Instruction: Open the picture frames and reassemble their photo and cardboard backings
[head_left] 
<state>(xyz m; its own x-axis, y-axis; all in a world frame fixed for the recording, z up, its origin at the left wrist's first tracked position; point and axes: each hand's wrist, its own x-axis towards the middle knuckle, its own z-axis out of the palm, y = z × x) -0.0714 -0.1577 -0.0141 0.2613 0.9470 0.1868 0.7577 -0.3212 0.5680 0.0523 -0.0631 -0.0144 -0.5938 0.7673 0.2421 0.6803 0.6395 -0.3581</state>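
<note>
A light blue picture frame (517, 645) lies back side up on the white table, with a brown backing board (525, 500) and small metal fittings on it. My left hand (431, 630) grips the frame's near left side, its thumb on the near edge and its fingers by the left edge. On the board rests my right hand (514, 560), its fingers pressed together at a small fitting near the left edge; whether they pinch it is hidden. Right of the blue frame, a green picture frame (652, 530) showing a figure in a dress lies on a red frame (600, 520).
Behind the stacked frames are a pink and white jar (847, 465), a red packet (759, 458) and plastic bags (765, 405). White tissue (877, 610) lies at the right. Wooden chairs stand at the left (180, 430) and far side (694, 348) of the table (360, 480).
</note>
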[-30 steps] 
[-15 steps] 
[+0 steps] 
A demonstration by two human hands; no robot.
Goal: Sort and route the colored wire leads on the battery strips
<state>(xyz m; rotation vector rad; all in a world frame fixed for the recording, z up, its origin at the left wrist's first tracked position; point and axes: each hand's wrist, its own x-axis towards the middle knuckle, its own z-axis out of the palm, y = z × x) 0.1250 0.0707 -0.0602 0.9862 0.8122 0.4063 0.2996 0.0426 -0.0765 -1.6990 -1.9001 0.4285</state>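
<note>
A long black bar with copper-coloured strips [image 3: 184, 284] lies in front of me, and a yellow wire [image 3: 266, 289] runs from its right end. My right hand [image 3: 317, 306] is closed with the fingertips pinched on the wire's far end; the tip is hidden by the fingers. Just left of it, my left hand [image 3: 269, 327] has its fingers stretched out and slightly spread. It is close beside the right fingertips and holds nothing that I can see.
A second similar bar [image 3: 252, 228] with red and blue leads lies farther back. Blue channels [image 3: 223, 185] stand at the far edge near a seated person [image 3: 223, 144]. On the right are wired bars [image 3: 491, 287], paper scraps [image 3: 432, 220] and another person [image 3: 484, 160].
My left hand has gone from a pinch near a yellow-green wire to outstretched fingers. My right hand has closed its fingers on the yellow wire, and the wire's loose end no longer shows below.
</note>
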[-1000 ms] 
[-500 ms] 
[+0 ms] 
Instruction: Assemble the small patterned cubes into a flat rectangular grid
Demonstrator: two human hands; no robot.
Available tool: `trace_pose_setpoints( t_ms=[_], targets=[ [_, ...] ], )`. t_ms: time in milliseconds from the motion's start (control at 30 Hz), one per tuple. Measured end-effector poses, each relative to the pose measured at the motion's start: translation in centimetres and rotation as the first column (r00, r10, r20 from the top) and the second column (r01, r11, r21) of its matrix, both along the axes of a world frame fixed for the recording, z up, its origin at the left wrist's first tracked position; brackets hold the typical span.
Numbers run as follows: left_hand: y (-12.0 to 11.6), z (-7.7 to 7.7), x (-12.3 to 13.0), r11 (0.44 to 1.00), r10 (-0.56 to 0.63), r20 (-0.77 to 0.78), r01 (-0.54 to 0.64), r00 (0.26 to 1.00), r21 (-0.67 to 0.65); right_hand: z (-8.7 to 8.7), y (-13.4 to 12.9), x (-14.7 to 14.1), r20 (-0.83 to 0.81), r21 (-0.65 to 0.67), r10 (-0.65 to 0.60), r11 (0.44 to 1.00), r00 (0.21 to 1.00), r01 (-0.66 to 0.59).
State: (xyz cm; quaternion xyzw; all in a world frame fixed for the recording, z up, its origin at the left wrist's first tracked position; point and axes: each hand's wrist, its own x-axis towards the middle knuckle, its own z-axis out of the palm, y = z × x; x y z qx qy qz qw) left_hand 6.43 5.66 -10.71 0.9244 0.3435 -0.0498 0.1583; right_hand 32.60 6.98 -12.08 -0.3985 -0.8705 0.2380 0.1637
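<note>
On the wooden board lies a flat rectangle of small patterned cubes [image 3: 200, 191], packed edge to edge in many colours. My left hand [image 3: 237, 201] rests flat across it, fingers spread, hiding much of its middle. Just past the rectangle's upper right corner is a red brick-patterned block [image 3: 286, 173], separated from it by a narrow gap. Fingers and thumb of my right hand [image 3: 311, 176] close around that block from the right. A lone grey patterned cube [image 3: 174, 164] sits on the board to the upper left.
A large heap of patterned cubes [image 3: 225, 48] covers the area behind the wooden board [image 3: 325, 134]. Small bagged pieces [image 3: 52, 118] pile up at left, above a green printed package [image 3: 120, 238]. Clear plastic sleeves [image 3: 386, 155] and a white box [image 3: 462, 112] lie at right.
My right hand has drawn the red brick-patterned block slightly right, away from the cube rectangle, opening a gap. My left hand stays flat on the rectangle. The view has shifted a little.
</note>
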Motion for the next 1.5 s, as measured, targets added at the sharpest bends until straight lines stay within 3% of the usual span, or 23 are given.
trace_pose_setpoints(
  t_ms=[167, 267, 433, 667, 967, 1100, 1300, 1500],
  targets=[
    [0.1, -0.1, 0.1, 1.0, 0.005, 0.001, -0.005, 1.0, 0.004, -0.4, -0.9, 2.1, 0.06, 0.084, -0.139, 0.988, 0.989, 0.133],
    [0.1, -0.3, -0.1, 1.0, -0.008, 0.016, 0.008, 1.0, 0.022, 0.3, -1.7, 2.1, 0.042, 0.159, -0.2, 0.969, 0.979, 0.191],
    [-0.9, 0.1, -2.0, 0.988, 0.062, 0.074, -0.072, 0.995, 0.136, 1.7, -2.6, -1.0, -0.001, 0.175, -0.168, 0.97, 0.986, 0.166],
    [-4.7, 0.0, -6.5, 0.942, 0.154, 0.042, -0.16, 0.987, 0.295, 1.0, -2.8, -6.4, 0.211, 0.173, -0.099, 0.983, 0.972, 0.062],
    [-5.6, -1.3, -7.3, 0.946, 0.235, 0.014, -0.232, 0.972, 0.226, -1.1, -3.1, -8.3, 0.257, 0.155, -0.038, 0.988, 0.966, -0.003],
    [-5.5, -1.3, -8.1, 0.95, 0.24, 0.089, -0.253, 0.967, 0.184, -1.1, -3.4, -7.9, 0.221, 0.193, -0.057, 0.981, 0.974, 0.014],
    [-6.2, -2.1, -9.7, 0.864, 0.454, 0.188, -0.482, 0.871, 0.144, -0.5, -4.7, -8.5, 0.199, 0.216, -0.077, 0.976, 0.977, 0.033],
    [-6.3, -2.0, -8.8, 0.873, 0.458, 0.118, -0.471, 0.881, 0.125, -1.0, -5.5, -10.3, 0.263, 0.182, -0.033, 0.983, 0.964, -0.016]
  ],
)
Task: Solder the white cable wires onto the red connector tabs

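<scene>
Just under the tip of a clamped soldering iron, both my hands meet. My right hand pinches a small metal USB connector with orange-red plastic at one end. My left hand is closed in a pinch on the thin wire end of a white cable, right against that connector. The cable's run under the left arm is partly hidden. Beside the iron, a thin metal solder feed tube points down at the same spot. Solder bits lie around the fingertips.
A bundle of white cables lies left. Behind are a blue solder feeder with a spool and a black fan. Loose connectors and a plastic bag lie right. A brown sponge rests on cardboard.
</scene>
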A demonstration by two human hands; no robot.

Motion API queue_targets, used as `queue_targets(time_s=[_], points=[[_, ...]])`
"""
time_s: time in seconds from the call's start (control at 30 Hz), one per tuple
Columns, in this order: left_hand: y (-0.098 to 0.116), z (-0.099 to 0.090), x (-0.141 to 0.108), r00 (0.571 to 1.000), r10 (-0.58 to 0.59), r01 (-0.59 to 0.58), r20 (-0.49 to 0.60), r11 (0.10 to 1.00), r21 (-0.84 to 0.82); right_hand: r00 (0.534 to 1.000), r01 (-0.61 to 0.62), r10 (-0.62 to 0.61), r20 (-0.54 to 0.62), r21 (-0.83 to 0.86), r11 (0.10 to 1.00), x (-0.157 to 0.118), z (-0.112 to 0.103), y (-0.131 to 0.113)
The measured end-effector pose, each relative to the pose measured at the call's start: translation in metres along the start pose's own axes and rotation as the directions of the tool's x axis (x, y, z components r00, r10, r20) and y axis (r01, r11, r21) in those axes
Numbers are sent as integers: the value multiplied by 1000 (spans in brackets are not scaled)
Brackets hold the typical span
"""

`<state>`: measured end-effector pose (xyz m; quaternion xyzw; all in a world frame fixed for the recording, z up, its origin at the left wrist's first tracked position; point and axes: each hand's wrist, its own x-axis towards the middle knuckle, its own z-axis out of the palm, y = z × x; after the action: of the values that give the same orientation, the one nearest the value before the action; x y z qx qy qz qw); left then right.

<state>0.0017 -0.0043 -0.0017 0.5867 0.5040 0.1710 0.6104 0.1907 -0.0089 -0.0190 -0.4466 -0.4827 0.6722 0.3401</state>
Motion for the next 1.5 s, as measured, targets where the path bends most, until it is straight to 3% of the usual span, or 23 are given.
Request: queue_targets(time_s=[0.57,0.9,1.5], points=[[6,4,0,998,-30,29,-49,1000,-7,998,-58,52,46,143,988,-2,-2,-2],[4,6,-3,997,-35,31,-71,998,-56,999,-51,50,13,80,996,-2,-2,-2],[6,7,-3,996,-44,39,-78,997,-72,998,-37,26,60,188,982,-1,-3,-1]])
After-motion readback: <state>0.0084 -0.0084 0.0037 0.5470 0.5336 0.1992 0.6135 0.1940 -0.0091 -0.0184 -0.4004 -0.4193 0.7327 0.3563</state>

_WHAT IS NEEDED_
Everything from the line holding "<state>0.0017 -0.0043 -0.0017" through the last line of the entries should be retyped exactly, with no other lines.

_ANSWER FOR THE TASK_
<state>0.0017 -0.0043 -0.0017 0.5867 0.5040 0.1710 0.6104 0.1907 -0.0089 -0.0190 -0.4466 -0.4827 0.6722 0.3401</state>
Motion for the next 1.5 s, as measured, targets where the path bends most, until it is straight to 3% of the usual span, or 23 are given.
Request: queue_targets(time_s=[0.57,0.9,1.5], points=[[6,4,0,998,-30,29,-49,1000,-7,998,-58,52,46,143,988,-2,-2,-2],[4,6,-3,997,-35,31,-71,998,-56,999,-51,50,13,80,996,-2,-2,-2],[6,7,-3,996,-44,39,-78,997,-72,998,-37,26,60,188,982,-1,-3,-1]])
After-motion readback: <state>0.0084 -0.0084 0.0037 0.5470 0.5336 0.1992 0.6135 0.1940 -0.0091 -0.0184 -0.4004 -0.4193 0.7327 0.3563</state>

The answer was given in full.